How cloud speed helps SQL Server DBAs

Data di pubblicazione: 12 dicembre, 2017

Partner Architect, SQL

A few years ago, the Microsoft SQL Server product team introduced a new cloud Platform-as-a-Service (PaaS), Azure SQL Database, which shares the SQL Server code base. Running a cloud-first service required significant changes to the legacy SQL Server engineering model which took years of investment in order to fully enable. With these engineering model changes came big benefits which positively impacted both Azure SQL Database and SQL Server.

Even if you are a SQL Server database administrator who isn’t using Azure SQL Database today, you’ll still be seeing benefits from Microsoft’s investments in the cloud. This blog post will review how engineering model transformations, driven by cloud requirements, resulted in several improvements in how we build, ship and service SQL Server. 

Features arrive faster

In the earlier days of SQL Server (2005 through 2012), SQL Server had roughly three-year long engineering cycles. For each planned release of SQL Server, a significant amount of planning would go into the up-front design, using a waterfall-like software development process coordinated across different teams. This included the generation of functional specification documentation by program managers, design specifications by developers and automated testing code developed by testers. 

Once SQL Server finally shipped, customers could take years to upgrade or adopt the associated new features. With this legacy engineering model and the extended periods between the original planning and actual customer adoption, it would take years overall to understand if the feature “landed” properly and met the needs of the originally intended scenario. For any new feature being discussed, the SQL Server engineering team had to think several years ahead of the market. 

The development of a Platform-as-a-Service, Azure SQL Database, shifted the SQL Server engineering team’s focus into working within significantly shorter time frames. The SQL Server engineering team made a few key changes in order to make this happen:

  • The build and test loop for SQL Server was automated using thousands of machines to run tests in parallel. Tests are run all the time. This took the build and test process from weeks in the legacy engineering model to hours for the average case in the new model.
  • The SQL Server engineering team realized that the original SQL Server code surface area was very large and thus difficult to deploy in its monolithic state. Therefore, the team looked for ways to break apart the architecture into overall smaller micro-services wherever possible. This change in architecture allowed separate deployments and servicing for each component.
  • Features are now required to be built more incrementally and delivered via monthly Community Technical Previews (CTPs).
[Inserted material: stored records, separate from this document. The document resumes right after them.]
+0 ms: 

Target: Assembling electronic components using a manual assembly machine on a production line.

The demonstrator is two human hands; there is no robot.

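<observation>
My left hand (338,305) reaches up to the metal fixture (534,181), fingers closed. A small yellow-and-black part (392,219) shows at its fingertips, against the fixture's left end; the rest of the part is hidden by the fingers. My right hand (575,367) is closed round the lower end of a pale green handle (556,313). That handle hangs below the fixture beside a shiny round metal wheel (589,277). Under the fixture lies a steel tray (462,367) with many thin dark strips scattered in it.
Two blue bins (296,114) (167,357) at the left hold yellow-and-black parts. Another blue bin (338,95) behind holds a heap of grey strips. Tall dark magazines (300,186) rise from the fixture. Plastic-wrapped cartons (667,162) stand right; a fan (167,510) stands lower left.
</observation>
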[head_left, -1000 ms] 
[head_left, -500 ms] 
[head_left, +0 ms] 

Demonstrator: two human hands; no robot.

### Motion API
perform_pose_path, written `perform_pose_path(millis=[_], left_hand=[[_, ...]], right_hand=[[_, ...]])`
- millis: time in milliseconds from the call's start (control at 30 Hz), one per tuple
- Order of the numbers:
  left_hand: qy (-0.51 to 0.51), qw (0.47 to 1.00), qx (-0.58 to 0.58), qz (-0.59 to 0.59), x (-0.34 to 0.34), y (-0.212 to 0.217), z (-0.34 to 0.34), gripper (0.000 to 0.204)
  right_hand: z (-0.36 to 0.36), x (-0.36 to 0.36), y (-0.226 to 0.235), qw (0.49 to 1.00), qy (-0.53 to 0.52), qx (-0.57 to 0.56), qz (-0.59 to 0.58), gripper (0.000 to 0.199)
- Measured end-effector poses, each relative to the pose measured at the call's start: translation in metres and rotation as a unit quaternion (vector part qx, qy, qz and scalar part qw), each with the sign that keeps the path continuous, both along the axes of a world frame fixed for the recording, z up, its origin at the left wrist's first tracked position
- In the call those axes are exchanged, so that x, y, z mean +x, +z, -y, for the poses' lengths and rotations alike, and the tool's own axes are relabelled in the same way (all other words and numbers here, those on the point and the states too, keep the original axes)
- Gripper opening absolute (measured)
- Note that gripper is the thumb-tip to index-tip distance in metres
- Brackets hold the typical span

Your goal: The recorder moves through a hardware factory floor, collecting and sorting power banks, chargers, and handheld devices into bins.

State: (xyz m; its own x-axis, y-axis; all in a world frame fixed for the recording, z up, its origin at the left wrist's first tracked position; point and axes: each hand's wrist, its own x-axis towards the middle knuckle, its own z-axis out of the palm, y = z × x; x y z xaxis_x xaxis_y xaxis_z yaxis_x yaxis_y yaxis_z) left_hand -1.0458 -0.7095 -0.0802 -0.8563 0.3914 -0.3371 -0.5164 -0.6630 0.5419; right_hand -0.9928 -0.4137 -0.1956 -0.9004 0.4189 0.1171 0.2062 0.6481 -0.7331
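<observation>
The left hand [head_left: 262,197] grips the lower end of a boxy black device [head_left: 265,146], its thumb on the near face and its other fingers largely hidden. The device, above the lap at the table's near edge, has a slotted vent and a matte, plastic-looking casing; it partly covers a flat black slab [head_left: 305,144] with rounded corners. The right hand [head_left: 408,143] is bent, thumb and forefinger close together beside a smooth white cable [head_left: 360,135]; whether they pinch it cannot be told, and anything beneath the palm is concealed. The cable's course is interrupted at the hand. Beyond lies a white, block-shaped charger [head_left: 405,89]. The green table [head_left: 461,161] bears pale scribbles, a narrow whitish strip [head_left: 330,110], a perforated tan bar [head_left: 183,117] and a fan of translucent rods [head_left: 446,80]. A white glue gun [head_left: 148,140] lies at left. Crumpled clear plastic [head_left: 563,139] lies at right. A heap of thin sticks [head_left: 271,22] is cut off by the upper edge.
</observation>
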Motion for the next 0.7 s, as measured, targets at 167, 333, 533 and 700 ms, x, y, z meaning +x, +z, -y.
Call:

These changes allowed us to shorten the release cycle and get features to Azure SQL Database and SQL Server faster than ever before. Most recently, the SQL Server engineering team managed to ship SQL Server 2017 along with new cross-platform support only 15 months after the release of SQL Server 2016. Contrast this with the legacy three to five-year SQL Server shipping cycles of the past. 

Features are tested sooner and require customer validation

Leading up to the general availability of SQL Server 2017, Microsoft provided monthly community technical previews (CTPs) that gave the public early and ongoing access for testing new features. The ability to provide production-quality builds was very much driven by the continuous release process used in Azure SQL Database today. This early access to new features also resulted in early customer feedback that in turn was immediately used by the SQL Server engineering team. The SQL Server engineering team requires testing of features by customers during the engineering cycle in order to measure whether the features are working correctly before they are declared complete.

Features ship when ready

In older versions of SQL Server, some improvements risked being “crammed” into a SQL Server release prior to shipment.  This was because if you missed a shipment window, the feature may not light up in the product for another three years.  Now with the ability of the SQL Server engineering team to frequently ship production-quality releases this is no longer a problem (or temptation). If a feature isn’t ready, it is held back until the issues are addressed and then the feature is included in a later monthly release. 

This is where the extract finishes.